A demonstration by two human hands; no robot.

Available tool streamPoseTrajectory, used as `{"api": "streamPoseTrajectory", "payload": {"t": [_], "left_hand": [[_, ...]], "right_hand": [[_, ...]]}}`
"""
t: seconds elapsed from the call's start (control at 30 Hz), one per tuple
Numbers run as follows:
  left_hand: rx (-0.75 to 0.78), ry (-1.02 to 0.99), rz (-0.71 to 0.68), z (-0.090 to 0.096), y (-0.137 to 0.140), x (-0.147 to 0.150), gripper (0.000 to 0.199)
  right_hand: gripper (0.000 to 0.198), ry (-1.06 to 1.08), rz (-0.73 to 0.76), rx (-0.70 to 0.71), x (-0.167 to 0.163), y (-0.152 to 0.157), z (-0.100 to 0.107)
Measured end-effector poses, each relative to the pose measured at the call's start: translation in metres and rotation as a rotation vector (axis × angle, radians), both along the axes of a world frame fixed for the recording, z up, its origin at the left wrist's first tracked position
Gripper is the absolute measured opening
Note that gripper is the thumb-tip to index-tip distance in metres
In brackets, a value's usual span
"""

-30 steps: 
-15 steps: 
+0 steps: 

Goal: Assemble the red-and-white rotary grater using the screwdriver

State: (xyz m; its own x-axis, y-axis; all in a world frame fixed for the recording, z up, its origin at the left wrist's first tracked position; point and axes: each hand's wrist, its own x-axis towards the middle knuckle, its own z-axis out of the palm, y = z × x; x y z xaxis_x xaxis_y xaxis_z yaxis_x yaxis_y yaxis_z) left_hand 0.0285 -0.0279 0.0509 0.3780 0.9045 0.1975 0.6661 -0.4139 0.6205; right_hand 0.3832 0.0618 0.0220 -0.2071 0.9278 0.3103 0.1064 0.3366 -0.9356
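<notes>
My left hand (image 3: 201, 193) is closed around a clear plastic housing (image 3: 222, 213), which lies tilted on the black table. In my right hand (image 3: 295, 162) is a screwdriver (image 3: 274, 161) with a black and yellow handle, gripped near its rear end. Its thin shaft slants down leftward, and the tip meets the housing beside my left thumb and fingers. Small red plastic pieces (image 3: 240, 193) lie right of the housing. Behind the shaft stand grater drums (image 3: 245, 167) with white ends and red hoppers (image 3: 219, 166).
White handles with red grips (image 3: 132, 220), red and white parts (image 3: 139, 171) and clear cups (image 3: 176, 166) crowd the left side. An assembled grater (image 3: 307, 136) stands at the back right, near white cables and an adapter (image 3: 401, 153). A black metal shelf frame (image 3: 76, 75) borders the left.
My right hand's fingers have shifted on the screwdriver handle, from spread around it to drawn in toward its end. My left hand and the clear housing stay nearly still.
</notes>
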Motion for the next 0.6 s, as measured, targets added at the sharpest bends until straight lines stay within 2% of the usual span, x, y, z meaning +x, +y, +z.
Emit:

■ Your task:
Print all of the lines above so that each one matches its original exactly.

■ Solution to this task:
A demonstration by two human hands; no robot.

Available tool streamPoseTrajectory, used as `{"api": "streamPoseTrajectory", "payload": {"t": [_], "left_hand": [[_, ...]], "right_hand": [[_, ...]]}}`
"""
t: seconds elapsed from the call's start (control at 30 Hz), one per tuple
Numbers run as follows:
  left_hand: rx (-0.75 to 0.78), ry (-1.02 to 0.99), rz (-0.71 to 0.68), z (-0.090 to 0.096), y (-0.137 to 0.140), x (-0.147 to 0.150), gripper (0.000 to 0.199)
  right_hand: gripper (0.000 to 0.198), ry (-1.06 to 1.08), rz (-0.73 to 0.76), rx (-0.70 to 0.71), x (-0.167 to 0.163), y (-0.152 to 0.157), z (-0.100 to 0.107)
Measured end-effector poses, each relative to the pose measured at the call's start: translation in metres and rotation as a rotation vector (axis × angle, radians), both along the axes of a world frame fixed for the recording, z up, its origin at the left wrist's first tracked position
Gripper is the absolute measured opening
Note that gripper is the thumb-tip to index-tip distance in metres
In brackets, a value's usual span
"""

-30 steps: 
-15 steps: 
+0 steps: 

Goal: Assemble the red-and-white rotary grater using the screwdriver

State: (xyz m; its own x-axis, y-axis; all in a world frame fixed for the recording, z up, its origin at the left wrist's first tracked position; point and axes: each hand's wrist, its own x-axis towards the middle knuckle, its own z-axis out of the palm, y = z × x; x y z xaxis_x xaxis_y xaxis_z yaxis_x yaxis_y yaxis_z) left_hand 0.0285 -0.0279 0.0509 0.3780 0.9045 0.1975 0.6661 -0.4139 0.6205; right_hand 0.3832 0.0618 0.0220 -0.2071 0.9278 0.3103 0.1064 0.3366 -0.9356
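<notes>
My left hand (image 3: 201, 193) is closed around a clear plastic housing (image 3: 222, 213), which lies tilted on the black table. In my right hand (image 3: 295, 162) is a screwdriver (image 3: 274, 161) with a black and yellow handle, gripped near its rear end. Its thin shaft slants down leftward, and the tip meets the housing beside my left thumb and fingers. Small red plastic pieces (image 3: 240, 193) lie right of the housing. Behind the shaft stand grater drums (image 3: 245, 167) with white ends and red hoppers (image 3: 219, 166).
White handles with red grips (image 3: 132, 220), red and white parts (image 3: 139, 171) and clear cups (image 3: 176, 166) crowd the left side. An assembled grater (image 3: 307, 136) stands at the back right, near white cables and an adapter (image 3: 401, 153). A black metal shelf frame (image 3: 76, 75) borders the left.
My right hand's fingers have shifted on the screwdriver handle, from spread around it to drawn in toward its end. My left hand and the clear housing stay nearly still.
</notes>
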Motion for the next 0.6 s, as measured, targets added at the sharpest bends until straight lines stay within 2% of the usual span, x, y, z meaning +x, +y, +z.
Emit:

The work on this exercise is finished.